Task to complete
Match the word "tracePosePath". Return each line of the data below where it appears.

---------- Records supplied ----------

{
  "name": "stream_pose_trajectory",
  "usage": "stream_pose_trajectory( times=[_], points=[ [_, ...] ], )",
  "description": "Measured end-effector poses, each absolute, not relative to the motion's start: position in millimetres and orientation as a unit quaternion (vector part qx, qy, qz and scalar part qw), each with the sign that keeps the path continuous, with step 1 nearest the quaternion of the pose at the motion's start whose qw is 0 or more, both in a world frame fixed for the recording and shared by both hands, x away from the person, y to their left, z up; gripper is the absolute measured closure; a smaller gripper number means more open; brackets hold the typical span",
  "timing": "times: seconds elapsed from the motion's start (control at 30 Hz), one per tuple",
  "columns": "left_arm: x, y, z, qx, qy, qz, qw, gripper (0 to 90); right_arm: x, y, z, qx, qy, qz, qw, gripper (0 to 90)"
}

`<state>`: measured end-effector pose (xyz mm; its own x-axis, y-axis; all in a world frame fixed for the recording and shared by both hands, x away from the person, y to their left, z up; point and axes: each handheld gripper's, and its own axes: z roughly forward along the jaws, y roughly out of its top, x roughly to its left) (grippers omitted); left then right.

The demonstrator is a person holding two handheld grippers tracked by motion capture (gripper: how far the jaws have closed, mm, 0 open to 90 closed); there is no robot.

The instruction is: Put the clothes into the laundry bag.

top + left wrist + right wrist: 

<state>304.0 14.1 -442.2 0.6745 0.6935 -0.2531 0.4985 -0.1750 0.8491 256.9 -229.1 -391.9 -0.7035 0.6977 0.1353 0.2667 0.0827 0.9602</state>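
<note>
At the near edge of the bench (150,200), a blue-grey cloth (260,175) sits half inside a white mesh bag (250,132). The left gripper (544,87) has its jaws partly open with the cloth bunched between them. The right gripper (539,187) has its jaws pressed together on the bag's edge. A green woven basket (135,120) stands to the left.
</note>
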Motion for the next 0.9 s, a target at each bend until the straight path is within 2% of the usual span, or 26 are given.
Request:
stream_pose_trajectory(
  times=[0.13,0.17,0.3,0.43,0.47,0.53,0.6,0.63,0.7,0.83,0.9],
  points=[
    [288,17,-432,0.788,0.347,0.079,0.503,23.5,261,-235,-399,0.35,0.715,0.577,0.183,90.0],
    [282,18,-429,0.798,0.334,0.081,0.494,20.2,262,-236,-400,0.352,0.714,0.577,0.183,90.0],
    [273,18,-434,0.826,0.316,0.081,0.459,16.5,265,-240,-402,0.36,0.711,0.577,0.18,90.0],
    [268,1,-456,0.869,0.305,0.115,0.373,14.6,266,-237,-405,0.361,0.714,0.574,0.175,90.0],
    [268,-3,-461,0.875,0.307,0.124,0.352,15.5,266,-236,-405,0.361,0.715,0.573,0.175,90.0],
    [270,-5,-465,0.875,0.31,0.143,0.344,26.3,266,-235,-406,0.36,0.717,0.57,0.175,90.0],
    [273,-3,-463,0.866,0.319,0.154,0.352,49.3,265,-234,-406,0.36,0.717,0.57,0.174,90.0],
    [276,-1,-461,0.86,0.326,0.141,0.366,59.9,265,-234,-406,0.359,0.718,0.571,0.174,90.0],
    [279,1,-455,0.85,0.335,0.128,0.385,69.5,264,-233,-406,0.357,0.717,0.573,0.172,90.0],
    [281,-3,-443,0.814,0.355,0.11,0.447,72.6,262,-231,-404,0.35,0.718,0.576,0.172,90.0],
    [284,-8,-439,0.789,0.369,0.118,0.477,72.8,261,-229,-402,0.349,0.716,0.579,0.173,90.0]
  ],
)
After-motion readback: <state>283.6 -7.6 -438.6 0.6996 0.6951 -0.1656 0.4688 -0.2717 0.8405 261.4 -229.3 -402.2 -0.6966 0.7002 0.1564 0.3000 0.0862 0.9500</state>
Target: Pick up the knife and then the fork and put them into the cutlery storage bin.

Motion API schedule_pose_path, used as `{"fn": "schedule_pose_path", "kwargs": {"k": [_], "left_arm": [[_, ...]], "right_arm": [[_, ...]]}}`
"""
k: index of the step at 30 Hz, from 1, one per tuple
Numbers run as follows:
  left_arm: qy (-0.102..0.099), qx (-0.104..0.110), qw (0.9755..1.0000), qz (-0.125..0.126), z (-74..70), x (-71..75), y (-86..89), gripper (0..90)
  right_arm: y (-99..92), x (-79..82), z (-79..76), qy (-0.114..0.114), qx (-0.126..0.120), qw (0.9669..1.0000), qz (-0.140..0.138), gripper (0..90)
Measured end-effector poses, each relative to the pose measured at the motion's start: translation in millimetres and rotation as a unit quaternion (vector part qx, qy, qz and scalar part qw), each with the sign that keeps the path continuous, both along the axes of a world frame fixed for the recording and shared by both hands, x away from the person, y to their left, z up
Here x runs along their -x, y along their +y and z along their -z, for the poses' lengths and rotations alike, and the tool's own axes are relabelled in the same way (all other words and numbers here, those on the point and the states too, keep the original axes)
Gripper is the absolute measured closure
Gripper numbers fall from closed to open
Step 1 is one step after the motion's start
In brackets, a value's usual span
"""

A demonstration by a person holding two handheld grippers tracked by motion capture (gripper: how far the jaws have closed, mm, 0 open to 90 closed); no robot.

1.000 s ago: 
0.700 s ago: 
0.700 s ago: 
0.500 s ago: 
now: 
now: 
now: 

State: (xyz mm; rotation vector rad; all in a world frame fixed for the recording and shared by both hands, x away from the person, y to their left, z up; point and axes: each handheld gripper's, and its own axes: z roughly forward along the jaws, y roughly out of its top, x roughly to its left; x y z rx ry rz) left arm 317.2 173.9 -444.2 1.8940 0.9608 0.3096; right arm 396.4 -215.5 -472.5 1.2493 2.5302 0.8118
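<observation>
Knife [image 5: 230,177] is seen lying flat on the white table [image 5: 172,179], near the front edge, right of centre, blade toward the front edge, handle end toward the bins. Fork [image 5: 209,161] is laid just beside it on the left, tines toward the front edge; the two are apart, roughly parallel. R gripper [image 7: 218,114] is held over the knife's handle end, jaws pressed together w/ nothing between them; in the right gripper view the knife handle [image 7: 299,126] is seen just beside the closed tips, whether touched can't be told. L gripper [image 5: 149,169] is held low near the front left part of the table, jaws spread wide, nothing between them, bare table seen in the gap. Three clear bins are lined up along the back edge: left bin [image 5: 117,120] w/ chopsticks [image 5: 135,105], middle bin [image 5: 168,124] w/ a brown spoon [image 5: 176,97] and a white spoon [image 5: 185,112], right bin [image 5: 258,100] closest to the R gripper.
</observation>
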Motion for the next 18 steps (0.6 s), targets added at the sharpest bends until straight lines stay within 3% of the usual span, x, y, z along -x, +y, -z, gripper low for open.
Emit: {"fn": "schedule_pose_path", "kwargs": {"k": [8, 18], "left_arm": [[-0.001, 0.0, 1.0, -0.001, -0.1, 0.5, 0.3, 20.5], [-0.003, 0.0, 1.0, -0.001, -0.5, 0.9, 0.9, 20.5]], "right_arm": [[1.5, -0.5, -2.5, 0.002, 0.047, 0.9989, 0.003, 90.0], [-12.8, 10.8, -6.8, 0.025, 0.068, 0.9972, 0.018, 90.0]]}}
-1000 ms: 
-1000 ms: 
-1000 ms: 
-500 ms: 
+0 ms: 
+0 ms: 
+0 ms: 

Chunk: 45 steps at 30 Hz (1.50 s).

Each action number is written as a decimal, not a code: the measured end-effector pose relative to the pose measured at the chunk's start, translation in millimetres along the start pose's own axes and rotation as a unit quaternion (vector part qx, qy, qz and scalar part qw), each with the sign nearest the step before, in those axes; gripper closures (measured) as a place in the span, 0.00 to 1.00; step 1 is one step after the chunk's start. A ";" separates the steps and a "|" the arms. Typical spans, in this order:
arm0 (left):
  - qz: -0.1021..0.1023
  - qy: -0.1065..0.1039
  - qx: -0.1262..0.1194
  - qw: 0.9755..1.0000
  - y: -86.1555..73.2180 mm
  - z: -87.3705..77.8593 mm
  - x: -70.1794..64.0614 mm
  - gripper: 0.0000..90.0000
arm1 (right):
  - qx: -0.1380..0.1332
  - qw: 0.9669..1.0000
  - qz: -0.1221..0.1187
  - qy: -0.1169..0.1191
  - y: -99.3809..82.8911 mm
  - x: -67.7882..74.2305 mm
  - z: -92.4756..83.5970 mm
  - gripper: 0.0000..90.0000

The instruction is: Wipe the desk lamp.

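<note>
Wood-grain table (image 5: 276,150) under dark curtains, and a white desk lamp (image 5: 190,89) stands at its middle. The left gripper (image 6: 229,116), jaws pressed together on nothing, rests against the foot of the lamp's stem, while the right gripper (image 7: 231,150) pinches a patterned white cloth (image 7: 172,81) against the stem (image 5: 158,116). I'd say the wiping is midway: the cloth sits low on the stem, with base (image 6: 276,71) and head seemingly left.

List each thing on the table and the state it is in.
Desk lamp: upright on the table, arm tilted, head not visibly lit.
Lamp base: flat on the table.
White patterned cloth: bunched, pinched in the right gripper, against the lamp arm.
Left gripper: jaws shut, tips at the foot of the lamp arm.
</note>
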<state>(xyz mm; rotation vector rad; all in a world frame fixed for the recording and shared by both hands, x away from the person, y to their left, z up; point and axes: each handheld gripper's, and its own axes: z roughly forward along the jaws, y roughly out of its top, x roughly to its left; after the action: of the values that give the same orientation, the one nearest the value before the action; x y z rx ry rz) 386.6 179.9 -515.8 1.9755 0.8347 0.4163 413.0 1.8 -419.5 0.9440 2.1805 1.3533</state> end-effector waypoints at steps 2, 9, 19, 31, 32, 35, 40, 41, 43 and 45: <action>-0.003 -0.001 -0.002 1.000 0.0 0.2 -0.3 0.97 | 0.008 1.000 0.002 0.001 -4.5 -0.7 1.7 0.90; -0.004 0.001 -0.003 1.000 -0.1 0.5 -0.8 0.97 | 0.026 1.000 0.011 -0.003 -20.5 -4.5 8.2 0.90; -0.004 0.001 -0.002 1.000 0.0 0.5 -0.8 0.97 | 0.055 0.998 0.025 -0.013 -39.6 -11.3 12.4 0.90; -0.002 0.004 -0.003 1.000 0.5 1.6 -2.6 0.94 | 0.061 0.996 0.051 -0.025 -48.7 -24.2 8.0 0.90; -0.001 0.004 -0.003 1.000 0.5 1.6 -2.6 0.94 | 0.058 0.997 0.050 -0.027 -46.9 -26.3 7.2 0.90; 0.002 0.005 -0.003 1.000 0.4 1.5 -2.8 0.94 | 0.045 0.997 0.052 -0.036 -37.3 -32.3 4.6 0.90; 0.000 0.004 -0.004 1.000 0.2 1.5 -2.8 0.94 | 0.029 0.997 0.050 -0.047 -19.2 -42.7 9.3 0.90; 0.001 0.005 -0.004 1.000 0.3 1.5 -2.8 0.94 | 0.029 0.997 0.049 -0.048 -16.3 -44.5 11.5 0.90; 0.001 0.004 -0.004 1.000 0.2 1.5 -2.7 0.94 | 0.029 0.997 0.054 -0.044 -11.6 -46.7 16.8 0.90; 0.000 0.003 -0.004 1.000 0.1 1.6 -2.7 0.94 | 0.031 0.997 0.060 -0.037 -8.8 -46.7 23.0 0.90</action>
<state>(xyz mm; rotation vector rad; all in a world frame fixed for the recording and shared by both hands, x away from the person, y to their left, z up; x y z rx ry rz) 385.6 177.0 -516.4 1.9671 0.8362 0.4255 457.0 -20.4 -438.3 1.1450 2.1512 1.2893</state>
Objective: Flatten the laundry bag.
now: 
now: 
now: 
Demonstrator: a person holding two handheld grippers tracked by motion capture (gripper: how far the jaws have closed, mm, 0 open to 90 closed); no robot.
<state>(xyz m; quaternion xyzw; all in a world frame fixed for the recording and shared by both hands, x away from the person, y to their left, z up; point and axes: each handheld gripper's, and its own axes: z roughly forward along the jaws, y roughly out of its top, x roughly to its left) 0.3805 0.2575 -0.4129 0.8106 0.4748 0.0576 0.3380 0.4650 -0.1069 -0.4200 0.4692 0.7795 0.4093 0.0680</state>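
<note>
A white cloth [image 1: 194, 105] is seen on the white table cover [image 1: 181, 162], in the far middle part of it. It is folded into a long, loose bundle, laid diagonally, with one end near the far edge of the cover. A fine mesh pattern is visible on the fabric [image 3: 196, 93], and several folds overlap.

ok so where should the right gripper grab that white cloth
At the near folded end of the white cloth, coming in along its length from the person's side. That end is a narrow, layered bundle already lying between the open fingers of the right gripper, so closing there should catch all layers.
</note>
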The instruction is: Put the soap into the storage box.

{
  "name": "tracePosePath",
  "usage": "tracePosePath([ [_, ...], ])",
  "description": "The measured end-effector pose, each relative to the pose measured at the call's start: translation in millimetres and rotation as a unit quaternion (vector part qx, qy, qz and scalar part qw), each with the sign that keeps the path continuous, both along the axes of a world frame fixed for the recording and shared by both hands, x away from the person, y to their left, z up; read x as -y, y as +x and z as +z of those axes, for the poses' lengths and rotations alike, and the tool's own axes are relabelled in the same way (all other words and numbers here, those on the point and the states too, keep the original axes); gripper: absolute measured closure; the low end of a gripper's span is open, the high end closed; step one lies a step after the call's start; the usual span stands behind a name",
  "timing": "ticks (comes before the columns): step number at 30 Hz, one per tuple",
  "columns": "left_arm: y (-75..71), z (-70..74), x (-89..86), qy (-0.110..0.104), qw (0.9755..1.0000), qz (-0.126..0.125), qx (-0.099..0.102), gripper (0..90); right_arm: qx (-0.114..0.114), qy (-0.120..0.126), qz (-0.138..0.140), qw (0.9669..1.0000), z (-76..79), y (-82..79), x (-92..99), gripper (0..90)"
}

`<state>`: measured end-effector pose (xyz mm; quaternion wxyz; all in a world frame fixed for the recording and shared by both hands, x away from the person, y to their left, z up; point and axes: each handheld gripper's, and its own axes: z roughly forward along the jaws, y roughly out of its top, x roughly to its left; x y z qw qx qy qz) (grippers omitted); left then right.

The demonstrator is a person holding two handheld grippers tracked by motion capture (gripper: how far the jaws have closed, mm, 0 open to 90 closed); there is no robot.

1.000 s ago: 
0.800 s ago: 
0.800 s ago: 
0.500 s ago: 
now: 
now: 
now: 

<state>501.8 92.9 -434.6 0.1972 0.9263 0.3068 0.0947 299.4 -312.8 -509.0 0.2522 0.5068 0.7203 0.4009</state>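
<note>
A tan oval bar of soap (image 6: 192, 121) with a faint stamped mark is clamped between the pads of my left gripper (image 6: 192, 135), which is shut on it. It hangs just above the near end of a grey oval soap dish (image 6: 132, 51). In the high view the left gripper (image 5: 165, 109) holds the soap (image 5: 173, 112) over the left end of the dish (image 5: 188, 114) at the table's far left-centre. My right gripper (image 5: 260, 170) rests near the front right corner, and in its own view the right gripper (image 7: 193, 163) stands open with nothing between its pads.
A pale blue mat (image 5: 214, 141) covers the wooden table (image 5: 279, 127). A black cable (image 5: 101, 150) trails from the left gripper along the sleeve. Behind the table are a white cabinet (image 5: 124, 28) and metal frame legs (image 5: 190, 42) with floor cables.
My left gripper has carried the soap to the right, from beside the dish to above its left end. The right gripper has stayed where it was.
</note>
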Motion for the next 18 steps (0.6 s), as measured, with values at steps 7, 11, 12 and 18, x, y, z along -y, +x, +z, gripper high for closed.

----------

Answer for this exercise
  "name": "tracePosePath",
  "usage": "tracePosePath([ [_, ...], ])",

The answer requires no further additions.